I wonder--is it current (what's the name for this decade? I forgot we weren't in the oughties no more.. [sadface]) etiquette that you could reach out to one of the people who's endorsed you for something on LinkedIn to provide a reference? At least as a starting point.
Big up to LinkedIn for pushing that system like they do. I'm assuming they're getting closer and closer to background noise, but I like the feeling of being endorsed, and I think it's more relevant than trying to find me on FaceBook
Consuela, I am in awe.. Sheer awe. I would hire you for anything, but I'd never be able to challenge you adequately.
this is what I fundamentally don't get. I know intellectually that people respond differently to different medicine and dosage levels.
I am not a doctor.
So why can't they put aside the discomfort at dosage levels and fucking give you what has worked and what is in your notes?

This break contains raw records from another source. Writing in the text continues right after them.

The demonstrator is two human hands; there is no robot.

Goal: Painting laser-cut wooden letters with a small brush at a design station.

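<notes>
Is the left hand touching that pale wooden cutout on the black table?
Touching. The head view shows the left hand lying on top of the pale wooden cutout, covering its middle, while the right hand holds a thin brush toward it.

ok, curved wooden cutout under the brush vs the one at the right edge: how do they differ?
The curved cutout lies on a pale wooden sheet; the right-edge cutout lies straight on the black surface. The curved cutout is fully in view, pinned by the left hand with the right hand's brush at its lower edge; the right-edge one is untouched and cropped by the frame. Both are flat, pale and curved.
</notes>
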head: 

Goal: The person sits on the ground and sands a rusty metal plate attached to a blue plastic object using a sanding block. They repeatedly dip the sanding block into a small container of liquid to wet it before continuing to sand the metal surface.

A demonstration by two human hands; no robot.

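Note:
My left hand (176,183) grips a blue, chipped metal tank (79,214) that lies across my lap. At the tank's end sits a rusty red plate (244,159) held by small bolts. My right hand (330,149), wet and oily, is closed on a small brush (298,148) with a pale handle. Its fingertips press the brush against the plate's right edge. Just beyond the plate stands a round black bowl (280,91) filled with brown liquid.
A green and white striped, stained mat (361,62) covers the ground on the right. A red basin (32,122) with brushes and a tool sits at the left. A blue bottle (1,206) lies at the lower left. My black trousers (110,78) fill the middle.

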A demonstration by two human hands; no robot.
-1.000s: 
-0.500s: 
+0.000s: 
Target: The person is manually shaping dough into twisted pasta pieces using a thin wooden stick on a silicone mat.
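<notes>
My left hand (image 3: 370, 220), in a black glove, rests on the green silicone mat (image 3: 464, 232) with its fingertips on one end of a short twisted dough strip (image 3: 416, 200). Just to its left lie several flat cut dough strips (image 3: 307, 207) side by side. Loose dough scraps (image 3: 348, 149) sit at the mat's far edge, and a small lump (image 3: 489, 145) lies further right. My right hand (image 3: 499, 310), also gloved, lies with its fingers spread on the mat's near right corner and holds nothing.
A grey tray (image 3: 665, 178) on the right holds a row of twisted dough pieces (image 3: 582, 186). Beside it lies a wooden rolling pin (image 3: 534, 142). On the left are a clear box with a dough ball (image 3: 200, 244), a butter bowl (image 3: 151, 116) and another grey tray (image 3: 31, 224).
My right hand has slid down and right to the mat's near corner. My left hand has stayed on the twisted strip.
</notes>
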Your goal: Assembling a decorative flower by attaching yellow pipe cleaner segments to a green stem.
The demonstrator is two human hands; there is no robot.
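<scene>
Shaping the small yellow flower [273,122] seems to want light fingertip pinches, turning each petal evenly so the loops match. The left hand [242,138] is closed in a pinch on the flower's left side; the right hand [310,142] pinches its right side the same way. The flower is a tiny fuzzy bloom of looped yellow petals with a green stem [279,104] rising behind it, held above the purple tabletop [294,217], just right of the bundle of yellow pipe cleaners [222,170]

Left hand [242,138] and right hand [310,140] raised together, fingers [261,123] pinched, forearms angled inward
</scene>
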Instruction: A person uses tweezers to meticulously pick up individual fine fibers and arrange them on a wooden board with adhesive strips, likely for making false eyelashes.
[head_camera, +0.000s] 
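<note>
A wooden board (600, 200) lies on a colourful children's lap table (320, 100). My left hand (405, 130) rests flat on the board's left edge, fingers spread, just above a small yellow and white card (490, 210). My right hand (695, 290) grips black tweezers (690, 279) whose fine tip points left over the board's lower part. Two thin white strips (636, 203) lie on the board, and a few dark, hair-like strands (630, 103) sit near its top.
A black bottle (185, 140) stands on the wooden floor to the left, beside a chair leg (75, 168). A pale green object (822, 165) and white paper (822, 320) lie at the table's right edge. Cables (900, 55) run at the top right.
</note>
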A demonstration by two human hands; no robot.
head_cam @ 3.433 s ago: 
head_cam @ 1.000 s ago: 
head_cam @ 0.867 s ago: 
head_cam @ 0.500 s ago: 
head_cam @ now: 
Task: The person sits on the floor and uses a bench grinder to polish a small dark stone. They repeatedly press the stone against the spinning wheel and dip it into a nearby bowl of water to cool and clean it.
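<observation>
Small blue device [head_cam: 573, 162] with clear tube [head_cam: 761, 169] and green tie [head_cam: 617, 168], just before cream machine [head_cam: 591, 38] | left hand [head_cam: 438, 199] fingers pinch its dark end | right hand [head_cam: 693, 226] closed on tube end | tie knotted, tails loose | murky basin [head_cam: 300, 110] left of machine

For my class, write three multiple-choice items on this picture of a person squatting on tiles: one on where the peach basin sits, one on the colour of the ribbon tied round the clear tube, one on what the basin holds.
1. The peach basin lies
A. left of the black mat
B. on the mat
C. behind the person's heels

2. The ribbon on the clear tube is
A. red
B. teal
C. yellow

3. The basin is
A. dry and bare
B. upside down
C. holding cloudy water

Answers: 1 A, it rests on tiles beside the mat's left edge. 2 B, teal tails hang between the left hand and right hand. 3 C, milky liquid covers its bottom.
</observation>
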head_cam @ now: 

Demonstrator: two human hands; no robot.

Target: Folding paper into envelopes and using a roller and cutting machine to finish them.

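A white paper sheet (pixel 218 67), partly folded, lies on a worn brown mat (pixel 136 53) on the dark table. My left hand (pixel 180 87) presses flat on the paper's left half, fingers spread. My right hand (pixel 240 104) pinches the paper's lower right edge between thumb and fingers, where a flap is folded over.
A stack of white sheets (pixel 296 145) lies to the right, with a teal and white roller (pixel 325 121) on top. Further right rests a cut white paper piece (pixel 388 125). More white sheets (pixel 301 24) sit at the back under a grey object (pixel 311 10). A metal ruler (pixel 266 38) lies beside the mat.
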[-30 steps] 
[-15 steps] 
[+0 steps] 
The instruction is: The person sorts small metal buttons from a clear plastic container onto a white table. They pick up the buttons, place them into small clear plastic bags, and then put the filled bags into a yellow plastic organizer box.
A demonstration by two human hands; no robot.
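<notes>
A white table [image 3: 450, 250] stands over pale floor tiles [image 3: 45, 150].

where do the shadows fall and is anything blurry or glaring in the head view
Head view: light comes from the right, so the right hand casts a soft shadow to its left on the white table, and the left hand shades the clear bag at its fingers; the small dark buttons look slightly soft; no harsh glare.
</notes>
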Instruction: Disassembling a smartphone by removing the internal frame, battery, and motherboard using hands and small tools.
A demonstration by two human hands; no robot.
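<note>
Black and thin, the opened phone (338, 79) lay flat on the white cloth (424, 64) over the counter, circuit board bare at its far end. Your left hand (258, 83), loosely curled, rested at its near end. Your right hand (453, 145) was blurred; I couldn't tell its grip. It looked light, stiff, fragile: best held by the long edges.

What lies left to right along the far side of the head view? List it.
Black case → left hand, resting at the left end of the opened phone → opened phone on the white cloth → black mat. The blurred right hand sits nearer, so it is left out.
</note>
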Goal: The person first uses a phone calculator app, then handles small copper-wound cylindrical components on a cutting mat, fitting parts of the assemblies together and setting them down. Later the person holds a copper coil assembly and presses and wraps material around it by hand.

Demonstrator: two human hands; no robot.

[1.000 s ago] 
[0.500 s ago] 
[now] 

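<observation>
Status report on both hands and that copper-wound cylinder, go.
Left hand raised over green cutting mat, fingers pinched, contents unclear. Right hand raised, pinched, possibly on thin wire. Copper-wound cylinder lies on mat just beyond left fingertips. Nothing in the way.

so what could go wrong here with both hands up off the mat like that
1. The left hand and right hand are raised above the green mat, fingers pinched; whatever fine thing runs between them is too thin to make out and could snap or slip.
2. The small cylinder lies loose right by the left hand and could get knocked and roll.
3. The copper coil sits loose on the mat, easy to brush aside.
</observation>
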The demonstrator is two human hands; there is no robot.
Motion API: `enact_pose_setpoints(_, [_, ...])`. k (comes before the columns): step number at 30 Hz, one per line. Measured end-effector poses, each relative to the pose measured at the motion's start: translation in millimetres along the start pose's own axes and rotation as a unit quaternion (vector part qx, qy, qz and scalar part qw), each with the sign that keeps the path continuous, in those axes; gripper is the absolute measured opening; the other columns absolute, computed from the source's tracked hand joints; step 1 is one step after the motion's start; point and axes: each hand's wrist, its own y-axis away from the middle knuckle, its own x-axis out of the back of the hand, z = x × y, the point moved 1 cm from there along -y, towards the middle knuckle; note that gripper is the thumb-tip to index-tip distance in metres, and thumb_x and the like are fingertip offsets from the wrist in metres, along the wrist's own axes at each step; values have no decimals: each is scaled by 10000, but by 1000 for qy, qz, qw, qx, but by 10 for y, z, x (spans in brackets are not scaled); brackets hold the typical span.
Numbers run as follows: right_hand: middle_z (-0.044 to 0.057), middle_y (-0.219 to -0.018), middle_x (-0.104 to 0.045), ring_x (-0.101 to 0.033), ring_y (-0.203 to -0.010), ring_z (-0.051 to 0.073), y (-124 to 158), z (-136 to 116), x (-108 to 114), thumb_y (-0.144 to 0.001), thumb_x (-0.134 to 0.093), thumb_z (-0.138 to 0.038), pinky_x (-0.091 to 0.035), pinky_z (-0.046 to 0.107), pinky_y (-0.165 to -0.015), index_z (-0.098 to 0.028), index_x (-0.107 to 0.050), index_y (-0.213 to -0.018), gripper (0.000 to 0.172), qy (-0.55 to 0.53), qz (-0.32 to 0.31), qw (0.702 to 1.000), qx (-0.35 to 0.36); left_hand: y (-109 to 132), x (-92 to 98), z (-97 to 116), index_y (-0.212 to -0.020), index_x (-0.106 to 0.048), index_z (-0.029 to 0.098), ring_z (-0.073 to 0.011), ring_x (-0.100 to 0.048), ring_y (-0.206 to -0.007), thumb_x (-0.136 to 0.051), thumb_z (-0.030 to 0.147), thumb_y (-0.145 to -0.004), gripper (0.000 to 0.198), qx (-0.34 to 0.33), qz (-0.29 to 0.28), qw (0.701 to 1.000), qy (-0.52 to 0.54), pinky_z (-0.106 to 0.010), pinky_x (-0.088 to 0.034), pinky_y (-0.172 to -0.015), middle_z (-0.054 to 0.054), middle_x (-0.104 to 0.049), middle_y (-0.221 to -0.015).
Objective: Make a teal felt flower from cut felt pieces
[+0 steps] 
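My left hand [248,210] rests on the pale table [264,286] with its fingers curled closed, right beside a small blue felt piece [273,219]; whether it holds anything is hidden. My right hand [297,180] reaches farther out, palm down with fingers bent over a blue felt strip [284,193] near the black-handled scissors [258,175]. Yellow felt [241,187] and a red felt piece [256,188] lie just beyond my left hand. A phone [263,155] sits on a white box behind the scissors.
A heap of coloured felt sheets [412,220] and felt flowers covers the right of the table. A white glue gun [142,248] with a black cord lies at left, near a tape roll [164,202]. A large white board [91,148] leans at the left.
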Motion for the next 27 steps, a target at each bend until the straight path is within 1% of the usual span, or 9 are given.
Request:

I'm supposed to provide feedback on my new job description and responsibilities, and I keep drawing a blank. I don't want to shoot back a "looks good to me!" for lack of braiiiins.
I'm sure that your "looks good to me" will be taken as evidence of the competence of the people who wrote the description, not as lack of brains on your part. People like being right.
.... Dudes.
It's OK that I lurk/read very very occasionally these days, and whenever I do I just wanna jump in and hug/wrap you all with bubble wrap/kick the universe's ass in your behalf, but leaving one post-in-a-gazillion-years just seems weird, right? Because I just read that 'we're hacked' post on Press and came here and whoa, what the fuck.
I miss this place. I keep thinking that if I'll re-organize my online life (oh how I'd love to quit Twitter, that time consuming beast, but I don't seem to have the backbone for this) I should have more time to read and write here.
I should really grow that backbone. Till then, my ~mas to all of you. I think of this place almost everyday.
I have to say that when I think of being "hacked" I think of people putting up new stuff at a domain or sending out spam from an email account. What exactly did they do when they hacked us? and why would our server host be mad at us?
Kat, you're my hero, and so is Grace. Also K, and even Noah. I don't know how you do what you do already, asking you to take on more is ridiculous and unfair. Grace has blossomed exponentially, and that's all down to you and K. Truancy court needs head-knocking if they have other ideas.
ita, thank all gods and little fishes for hero neuro. Can we clone him for you? Get you what you need every time, with no stupid opposing personal opinions from the people *not in pain*?
Aw, Mac. What good news, msbelle. You totally deserve BK, lady.
Oh Lee, poor Charlie. I'm so glad that you found him, and that Charlie has you, now. Ditto brenda and Darby and bonny and Cagney, Laura and her pup.
Burrell, poor Isaac. So many big emotions for such a little guy. He's lucky to have you to help him learn how to deal.
Health-ma for K-bug, Suzi, and all best luck for CJ.
And -t, days like that suck. Better ones tomorrow.
It means they loaded their own programs on our computer and used them to try to bring down other sites on the Internet by flooding them with data.
People like being right.
I think my strategy is going to be that it looks good to me from a high level and in comparison to similar roles, and that I'd like to chat about some specifics.
and why would our server host be mad at us?
For having vulnerable code, probably, and also I image we exceeded our monthly bandwidth by a lot when they did what Tom said.